Old Tom & English


People, I have seen the future, and it looks a lot like the past. 1970s Soho, specifically. Old Tom & English is hidden in plain sight on Wardour Street. To get into the latest offering from the Constantinou siblings you first have to find the barely-signposted door, which is much harder than it sounds. I arrive in Wardour Street a tiny, unremarkable amount late, but somehow that’s morphed into stupendously late by the time I’m shown to my date’s table. As well as the door, there’s a strict reservations-only policy to navigate – hopefully kicking off a trend; it’s nice feeling wanted when you turn up at a restaurant, and the restaurants of Soho are typically better at making you feel unwanted and something of a burden to them.

Phrases like ‘time-warp’ and ‘blast from the past’ have been thrown about in reviews of Old Tom & English since it opened in November. So I arrive expecting something on a Ye Olde Soho theme, all seedy glitz and a Goodnight Sweetheart-ish degree of gimmickry.
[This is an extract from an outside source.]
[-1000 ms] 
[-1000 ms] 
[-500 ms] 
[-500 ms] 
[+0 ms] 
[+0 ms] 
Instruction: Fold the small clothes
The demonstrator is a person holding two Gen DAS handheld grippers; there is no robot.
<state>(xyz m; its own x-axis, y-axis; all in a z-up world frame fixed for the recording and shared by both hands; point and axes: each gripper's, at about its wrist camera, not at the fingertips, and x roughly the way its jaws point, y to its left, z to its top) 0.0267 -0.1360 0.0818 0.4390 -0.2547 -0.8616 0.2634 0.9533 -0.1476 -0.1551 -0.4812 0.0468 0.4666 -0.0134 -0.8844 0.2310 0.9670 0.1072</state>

In fact, Old Tom & English is equal parts bar, restaurant and cave system. It feels a lot like being in your friend’s living room, assuming your friends are much wealthier and more into Seventies faux-marble than mine. And at the risk of killing any narrative suspense in this review, I loved it. I loved it from the first blast of warmth as you come down the stairs – go for one of the tables by the bio-ethanol fireplace – to the last smudge of whisky-spiked cream at the end of the dessert course.


So this is less a measured appraisal of the restaurant’s virtues and shortcomings than it is a list of everything we ordered, that I strongly recommend you also go there and order, post-haste.

But before getting into that list it should be noted – not least because otherwise it’s going to make us sound like people of unholy greed – Old Tom & English does sharing plates. In other places and other times I’ve railed against that, taking it as code for ‘we will give you less and then demand you subdivide it further’, but here it makes perfect sense. The tables aren’t bristling with glassware or flower arrangements, and the service is panther-quick; dishes are whipped away and replaced with fresh ones with a slickness that makes it feel like there’s an endless parade of food waiting for you behind the scenes. Which in turn takes the edge off the hunter-gatherer urge to shout ‘not ENOUGH’ at each small, perfectly-formed plate.

So we share. Contentedly, and in an on-theme way – it’s the Seventies! We’ll share our food! Later, we may share our lovers! – and supported by several cocktails, the best and most bizarre being the lavender gin and rosemary bitters of the Patience.

It’ll save time and column space if you assume that every successive dish was even better than the one before with the exception of the lamb rump with fennel, which by that logic should be right at the end. We start with the deep fried artichoke hearts, and then move onto the eggs on Melba toast with artichokes and Marmite butter. From there it’s a short foray into seafood with the pan-fried scallops with courgette, black pudding and lime, before we come up against the wall of meat that makes up most of the menu.


Our meat dishes start off gently with crispy pig cheek and cider apple, before moving on to the brute force of a slow-cooked smoked guinea fowl with anchovy mayonnaise. The latter being a dish that will make you realise there’s not a single compelling reason why all mayonnaise shouldn’t have anchovies in it.

From there it’s that lamb rump, and then a pan fried duck breast with chestnut. And then the desserts arriving puts a stop to the subtle hints I’m sliding towards my date about it not being too late to order another lamb rump. Thankfully, since although they’re all excellent it’d be self-sabotage to double up on any of these dishes and risk missing another.

The banana bread with whisky cream is spectacular. In a repeat of the anchovy epiphany, it feels like a solid argument for all cream having whisky in it. And the lemon and thyme baby doughnuts, with chocolate and pistachio crumbs, are baby doughnut-defining baby doughnuts. This is far and away the most pretentious thing I have ever said about a doughnut. But I cannot bring myself to regret it.

So in summary: take the most direct route to Old Tom & English. And when you’re overwhelmed with gratitude to me for having pushed this place so hard, feel free to say thanks by sending a Spiv’s Julep over to my table. I expect to be a fixture there this winter, staking out some warm corner near the fireplace. Just follow the trail of pistachio crumbs.

Old Tom & English, 187 Wardour Street, London W1F 8ZB. Tel: 020 7287 7347. Website.